More than the fate of health reform (and whether millions of uninsured Americans get health coverage) is at stake in the battle over the government shutdown. How well -- or poorly -- our democracy functions is increasingly on the line.
The shutdown battle is not over the funding levels at which the government will operate under a continuing resolution (CR) for fiscal year 2014. President Obama and Senate Democrats have agreed to accept the Republican position that the CR maintain the fiscal 2013 funding levels, which reflect the sequestration budget cuts.
No, the shutdown is clearly, even nakedly, over a minority of members in one chamber of Congress (the House) trying to use a shutdown to extract, essentially as ransom, an otherwise unachievable legislative goal -- to defund, delay, or otherwise unravel health reform. (It's a minority of one chamber because if House Speaker John Boehner allowed an up-or-down House vote on the Senate's clean CR last night, it likely would have passed.)

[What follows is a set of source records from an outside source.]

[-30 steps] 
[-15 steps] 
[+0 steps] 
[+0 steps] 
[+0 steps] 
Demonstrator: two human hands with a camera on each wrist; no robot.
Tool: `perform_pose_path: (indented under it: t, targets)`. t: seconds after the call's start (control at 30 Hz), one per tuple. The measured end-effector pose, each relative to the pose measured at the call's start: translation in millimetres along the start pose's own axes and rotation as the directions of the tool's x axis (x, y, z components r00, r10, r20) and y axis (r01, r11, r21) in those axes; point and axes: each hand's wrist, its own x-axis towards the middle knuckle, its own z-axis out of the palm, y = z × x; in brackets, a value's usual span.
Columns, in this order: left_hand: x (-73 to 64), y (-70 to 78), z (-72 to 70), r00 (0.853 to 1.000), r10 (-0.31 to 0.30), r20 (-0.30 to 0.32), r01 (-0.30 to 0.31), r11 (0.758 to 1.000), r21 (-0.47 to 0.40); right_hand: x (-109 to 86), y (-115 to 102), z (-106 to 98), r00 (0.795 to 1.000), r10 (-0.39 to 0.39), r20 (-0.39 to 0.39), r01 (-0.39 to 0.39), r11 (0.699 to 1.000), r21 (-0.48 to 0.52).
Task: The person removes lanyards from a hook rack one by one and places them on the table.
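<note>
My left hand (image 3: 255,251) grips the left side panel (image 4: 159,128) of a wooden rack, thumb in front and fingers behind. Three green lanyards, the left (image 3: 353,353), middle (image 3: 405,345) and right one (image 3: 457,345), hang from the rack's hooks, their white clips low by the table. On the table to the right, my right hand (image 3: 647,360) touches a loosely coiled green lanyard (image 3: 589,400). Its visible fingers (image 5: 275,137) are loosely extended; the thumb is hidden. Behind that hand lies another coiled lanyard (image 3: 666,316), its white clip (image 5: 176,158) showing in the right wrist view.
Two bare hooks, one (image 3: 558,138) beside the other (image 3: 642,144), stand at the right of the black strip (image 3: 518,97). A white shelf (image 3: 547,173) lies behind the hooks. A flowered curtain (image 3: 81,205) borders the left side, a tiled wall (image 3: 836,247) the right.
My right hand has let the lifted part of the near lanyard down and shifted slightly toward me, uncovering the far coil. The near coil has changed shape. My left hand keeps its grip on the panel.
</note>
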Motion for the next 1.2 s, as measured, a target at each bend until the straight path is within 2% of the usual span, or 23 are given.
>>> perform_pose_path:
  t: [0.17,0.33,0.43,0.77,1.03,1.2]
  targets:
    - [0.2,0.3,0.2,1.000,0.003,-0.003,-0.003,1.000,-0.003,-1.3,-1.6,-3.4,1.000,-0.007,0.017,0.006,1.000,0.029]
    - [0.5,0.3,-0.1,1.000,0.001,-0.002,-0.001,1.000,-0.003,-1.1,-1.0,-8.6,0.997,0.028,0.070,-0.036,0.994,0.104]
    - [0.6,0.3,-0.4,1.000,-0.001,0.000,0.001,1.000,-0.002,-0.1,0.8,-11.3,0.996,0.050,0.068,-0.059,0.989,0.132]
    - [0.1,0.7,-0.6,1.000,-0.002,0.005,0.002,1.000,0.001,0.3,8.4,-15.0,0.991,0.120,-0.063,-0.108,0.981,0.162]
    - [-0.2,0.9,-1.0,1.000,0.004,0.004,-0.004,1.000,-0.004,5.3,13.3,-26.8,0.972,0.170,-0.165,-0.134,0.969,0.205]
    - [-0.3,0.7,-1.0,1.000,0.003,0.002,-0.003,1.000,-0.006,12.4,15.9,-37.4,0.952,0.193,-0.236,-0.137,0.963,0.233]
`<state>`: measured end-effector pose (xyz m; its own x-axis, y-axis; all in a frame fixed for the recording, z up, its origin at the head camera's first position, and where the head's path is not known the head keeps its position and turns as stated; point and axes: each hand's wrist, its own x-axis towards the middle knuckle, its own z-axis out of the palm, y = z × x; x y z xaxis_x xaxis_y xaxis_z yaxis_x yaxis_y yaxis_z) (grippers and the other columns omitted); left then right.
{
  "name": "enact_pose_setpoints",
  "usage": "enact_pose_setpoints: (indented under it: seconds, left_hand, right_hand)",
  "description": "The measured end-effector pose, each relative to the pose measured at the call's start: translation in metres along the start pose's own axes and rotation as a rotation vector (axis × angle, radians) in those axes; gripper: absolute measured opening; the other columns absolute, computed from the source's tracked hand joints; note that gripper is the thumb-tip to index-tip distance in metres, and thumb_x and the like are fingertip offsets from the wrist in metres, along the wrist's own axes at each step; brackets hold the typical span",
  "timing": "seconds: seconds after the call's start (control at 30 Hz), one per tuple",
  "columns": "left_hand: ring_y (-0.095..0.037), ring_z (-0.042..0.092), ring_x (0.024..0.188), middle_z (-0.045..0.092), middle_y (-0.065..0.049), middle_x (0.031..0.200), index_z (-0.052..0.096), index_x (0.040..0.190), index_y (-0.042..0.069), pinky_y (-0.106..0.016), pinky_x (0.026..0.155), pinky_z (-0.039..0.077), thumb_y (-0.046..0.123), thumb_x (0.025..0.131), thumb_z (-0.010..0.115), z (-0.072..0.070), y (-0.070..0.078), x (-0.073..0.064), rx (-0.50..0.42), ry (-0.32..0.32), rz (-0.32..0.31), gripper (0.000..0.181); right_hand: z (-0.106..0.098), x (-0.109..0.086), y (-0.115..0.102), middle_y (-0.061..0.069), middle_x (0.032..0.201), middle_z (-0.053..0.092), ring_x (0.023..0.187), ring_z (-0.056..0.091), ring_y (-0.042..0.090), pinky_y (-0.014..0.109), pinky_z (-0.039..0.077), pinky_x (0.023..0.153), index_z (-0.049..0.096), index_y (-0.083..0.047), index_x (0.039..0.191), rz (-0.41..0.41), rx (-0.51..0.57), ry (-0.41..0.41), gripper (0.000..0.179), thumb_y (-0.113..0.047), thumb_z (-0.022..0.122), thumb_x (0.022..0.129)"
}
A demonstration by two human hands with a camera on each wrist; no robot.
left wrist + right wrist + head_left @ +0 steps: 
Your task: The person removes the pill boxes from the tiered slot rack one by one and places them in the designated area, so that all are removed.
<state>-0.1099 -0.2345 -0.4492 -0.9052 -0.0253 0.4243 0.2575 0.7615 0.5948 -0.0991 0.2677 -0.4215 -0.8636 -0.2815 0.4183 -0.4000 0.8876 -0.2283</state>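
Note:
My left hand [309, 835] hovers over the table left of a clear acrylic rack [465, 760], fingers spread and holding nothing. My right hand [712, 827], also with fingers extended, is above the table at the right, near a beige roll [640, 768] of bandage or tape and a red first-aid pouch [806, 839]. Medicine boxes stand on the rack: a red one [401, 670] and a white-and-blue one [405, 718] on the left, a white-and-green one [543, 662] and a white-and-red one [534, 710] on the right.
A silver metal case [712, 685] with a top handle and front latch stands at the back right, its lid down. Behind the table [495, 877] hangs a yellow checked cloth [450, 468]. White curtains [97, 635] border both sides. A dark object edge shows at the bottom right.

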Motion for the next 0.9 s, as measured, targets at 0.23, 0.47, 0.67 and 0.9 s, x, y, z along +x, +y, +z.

Thus, the president and the rest of Congress must not give any concessions to hard-line House Republicans in return for ending the shutdown. The reason is simple: If they make concessions, then threats of government shutdowns will likely become a regular feature of our political landscape, and more shutdowns will likely occur in coming years. The president and Congress will have rewarded the tactics of using a shutdown as a form of blackmail, paving the way for its use on a more regular basis.
Few things are more important than the effective functioning of our government. We're now at what could be a pivotal, even an historic, moment -- one that will go a long way to determine whether shutting down the government, and even defaulting on the national debt, are acceptable ways for a militant, fiercely ideological minority to get its way. For the sake of our democracy, we need to make sure that doesn't happen.